Physician burnout is increasing at an alarming rate. According to a January 2017 AMA Wire report, physician burnout rate has increased from 2013 to 2017 across every specialty in medicine. Greater than 50 percent of primary care providers are burned out. Therefore, every patient at the entry point of medical care is, more likely than not, going to be treated by a burned out physician. The question is why are we so burned out. Self-determination theory (SDT) offers a plausible answer.
According to SDT, we all proactively seek to gain mastery over internal and external forces in our lives in order establish our own well-being. Toward this end, we have three basic psychological needs: competency, relatedness, and autonomy. Competency refers to our desire to be good at something, which positively impacts our world. Relatedness occurs when we feel connected within a community of caring people. Autonomy is our craving for freedom to act according to our own values. When these needs are met within our social environment, we are capable of intrinsic motivation and healthy integration of regulations, which establish a framework for good mental health and well-being.
We physicians begin our training with a dream, an intrinsically motivated goal to live sacrificially in order to cause a positive impact in the lives of others. As we strive to competently provide better healthcare for society, we in healthcare sense a relatedness to each other and to our patients. Prior to the era of modern American healthcare, most physicians would agree that our three basic psychological needs, which nourish our intrinsic motivation, were met by a physician-friendly environment.

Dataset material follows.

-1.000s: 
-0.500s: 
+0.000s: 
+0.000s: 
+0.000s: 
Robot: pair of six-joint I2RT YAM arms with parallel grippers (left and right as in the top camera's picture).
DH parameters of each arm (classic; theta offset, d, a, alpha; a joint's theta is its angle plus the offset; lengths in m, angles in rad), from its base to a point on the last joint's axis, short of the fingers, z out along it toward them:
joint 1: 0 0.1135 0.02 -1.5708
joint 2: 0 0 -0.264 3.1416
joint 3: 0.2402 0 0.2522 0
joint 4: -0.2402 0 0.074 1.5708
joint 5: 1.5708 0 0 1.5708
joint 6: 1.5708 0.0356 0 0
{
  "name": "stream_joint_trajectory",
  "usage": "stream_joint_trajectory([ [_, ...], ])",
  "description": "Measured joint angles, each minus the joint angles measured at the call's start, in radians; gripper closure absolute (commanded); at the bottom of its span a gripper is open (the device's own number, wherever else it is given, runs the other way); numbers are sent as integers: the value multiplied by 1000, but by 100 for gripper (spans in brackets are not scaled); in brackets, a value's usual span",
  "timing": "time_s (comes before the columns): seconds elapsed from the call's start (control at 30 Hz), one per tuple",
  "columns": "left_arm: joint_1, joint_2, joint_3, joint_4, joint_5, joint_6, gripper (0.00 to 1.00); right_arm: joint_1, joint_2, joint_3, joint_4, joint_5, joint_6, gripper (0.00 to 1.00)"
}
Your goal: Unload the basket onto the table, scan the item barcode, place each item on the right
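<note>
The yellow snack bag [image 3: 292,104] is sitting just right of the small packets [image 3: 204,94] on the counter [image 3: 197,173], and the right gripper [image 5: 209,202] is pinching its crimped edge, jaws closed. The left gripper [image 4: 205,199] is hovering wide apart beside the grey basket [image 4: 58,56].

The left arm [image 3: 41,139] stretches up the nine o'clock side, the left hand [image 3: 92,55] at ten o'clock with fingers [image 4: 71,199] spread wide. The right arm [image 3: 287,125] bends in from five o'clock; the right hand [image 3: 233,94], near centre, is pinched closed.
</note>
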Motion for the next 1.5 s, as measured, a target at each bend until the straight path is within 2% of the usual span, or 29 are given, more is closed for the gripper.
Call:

The Affordable Care Act (ACA) transformed our physician-friendly environment into an era of physician as adversary. The federal government along with hospital and insurance bureaucracies have relegated physicians to being nothing more than troublemakers, who spend too much, care too little, and must be watched with great scrutiny. To facilitate control of physicians, several programs were implemented that have manipulated us into using an electronic health record (EHR) to the satisfaction of the federal government’s demands. Compliance comes at an exorbitant cost, both financially and mentally. A time-motion study by Dartmouth-Hitchcock Healthcare System found that physicians spend nearly half of their workdays on EHR data entry and other desk work. In a workplace where nearly everyone’s eyes are on an EHR or a smartphone, a physician is unlikely to feel connected to her colleagues or her patients. Relatedness seems impossible to find. Autonomy is lost, and competency is constantly under attack. We may be burned out, but we are not the adversary.
Some burned out physicians turn to extrinsic goals as a substitute, e.g., acquiring wealth or escaping through alcohol, drugs, and/or sex. These rewards are temporary and lead to ill-being. The physician becomes like a rodent on a hamster wheel, striving but never obtaining contentment. The external reward becomes the controlling motivator. Autonomy is lost, and mental health declines. In fact, if one’s efforts towards these goals outweighs one’s pursuit of intrinsic goals, then anxiety, depression, narcissism, addiction, and low self-esteem can result. Conversely, when intrinsic motivation outweighs extrinsic, then good mental health, greater well-being, and more effective functioning occurs.
If only we could integrate the ACA and EHR regulations into our value system and make them a part of who we are, then maybe we could find a new autonomy, relatedness, and competency. But, we did not spend 10 to 15 years of medical training to do data entry for the federal government. Certainly, it is to our benefit as providers to look for the value in regulations and try to integrate them. Integration brings well-being. Some regulations are good and easily integrated, but the majority represent intense micromanagement, which enslaves us and questions our competency to practice effectively. Physicians have become pawns in the hands of the government, insurance, and hospital bureaucracies, and so we walk with our heads down, passively complying while suffering anxiety and guilt for not integrating the system’s regulations.
Simply put, our social environment does not trust us to behave out of the goodness of our calling and the excellence of our training in the art and science of medicine and surgery. Our dream, our intrinsic motivation, and goals have been thwarted. We are fragmented for lack of integrating burdensome regulations. To be honest, our basic psychological needs of competency, relatedness, and autonomy are far from being met, and that is why we are burned out. Ask any physician, and you will find the solution to the increasing rate of burn out is fairly simple: deregulate our use of the EHR.
David E. Hockman is an orthopedic surgeon.